* Directions for this task *
Transcribe every line of the material below without change, apart from dropping the pictures.
====
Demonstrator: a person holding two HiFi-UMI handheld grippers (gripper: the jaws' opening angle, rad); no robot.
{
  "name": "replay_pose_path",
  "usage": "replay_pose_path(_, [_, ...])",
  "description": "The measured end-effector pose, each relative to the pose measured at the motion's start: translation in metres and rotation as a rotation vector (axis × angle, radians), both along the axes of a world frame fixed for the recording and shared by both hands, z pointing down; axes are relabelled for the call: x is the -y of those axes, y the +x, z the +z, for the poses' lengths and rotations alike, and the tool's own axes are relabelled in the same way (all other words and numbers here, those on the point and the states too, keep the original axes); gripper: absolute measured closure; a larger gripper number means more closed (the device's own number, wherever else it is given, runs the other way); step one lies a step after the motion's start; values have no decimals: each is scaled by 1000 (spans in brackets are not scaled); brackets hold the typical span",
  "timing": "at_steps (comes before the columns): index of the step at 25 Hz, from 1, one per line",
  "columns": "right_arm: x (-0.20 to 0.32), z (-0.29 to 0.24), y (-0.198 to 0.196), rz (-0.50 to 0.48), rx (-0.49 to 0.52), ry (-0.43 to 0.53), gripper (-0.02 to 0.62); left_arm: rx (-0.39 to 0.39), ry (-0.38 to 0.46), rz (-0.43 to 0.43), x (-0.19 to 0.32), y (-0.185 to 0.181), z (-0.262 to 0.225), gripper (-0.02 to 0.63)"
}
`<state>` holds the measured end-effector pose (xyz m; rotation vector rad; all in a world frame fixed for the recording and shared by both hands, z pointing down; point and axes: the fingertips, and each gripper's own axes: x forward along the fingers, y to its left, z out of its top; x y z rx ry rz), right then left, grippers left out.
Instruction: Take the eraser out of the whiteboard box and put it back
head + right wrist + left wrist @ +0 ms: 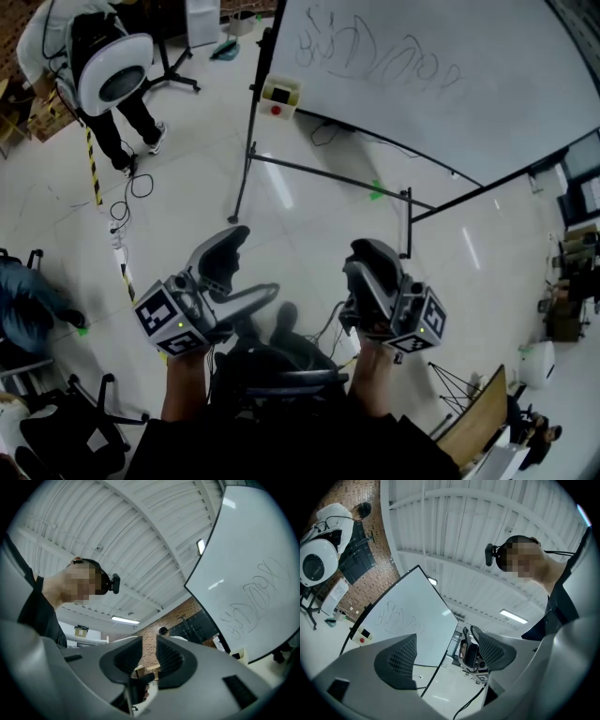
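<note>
The whiteboard (450,75) stands tilted at the top right, with faint scribbles on it. A small cream whiteboard box (280,94) with a black patch and a red dot hangs at its lower left corner; it also shows small as the box (362,635) in the left gripper view. I cannot make out the eraser itself. My left gripper (255,264) is low over the floor, well short of the board, open and empty (443,637). My right gripper (364,251) hangs beside it, shut on nothing (149,641). Both point up toward the board.
The board's black stand legs (328,173) cross the white floor ahead. A person in white with a round white device (112,75) stands at the top left, near striped tape and cables (94,178). A black frame (66,431) sits bottom left, a wooden panel (478,417) bottom right.
</note>
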<state>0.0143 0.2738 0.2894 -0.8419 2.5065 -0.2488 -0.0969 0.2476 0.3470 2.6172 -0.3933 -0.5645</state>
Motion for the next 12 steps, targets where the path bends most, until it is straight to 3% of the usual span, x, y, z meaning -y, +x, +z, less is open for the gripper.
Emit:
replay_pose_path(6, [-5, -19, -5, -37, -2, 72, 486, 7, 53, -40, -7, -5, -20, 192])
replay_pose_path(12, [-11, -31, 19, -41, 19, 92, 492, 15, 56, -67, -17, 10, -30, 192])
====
* Exercise result *
Demonstrator: a person holding two HiFi-UMI handheld grippers (gripper: the jaws' opening angle, rad); no robot.
{
  "name": "replay_pose_path",
  "usage": "replay_pose_path(_, [_, ...])",
  "description": "The measured end-effector pose, each relative to the pose measured at the motion's start: translation in metres and rotation as a rotation vector (axis × angle, radians), both along the axes of a world frame fixed for the recording and shared by both hands, z pointing down; axes are relabelled for the call: x is the -y of those axes, y the +x, z the +z, for the poses' lengths and rotations alike, and the tool's own axes are relabelled in the same way (all other words and numbers here, those on the point and the states too, keep the original axes); gripper: absolute measured closure; a larger gripper number means more closed (the device's own number, wherever else it is given, runs the other way); step one lies a step after the motion's start; values have no decimals: each is scaled by 1000 (spans in brackets are not scaled); brackets hold the typical span",
  "timing": "at_steps (comes before the columns): index of the step at 25 Hz, from 1, one per line",
  "columns": "right_arm: x (-0.20 to 0.32), z (-0.29 to 0.24), y (-0.198 to 0.196), rz (-0.50 to 0.48), rx (-0.49 to 0.52), ry (-0.43 to 0.53), gripper (-0.02 to 0.62); left_arm: rx (-0.39 to 0.39), ry (-0.38 to 0.46), rz (-0.43 to 0.43), x (-0.19 to 0.32), y (-0.185 to 0.181), z (-0.262 to 0.225), gripper (-0.02 to 0.63)"
}
`<state>` holds the measured end-effector pose (xyz m; rotation vector rad; all in a world frame fixed for the recording and shared by both hands, z pointing down; point and axes: the fingertips, and each gripper's own axes: x forward along the fingers, y to its left, z out of its top; x y z rx ry rz), right then left, grippers left out.
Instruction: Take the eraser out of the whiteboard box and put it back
head + right wrist + left wrist @ +0 ms: 
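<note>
The whiteboard (450,75) stands tilted at the top right, with faint scribbles on it. A small cream whiteboard box (280,94) with a black patch and a red dot hangs at its lower left corner; it also shows small as the box (362,635) in the left gripper view. I cannot make out the eraser itself. My left gripper (255,264) is low over the floor, well short of the board, open and empty (443,637). My right gripper (364,251) hangs beside it, shut on nothing (149,641). Both point up toward the board.
The board's black stand legs (328,173) cross the white floor ahead. A person in white with a round white device (112,75) stands at the top left, near striped tape and cables (94,178). A black frame (66,431) sits bottom left, a wooden panel (478,417) bottom right.
</note>
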<state>0.0143 0.2738 0.2894 -0.8419 2.5065 -0.2488 -0.0969 0.2476 0.3470 2.6172 -0.3933 -0.5645</state>
Motion for the next 12 steps, targets where the path bends most, until it is straight to 3% of the usual span, x, y, z meaning -y, +x, +z, less is open for the gripper.
Emit:
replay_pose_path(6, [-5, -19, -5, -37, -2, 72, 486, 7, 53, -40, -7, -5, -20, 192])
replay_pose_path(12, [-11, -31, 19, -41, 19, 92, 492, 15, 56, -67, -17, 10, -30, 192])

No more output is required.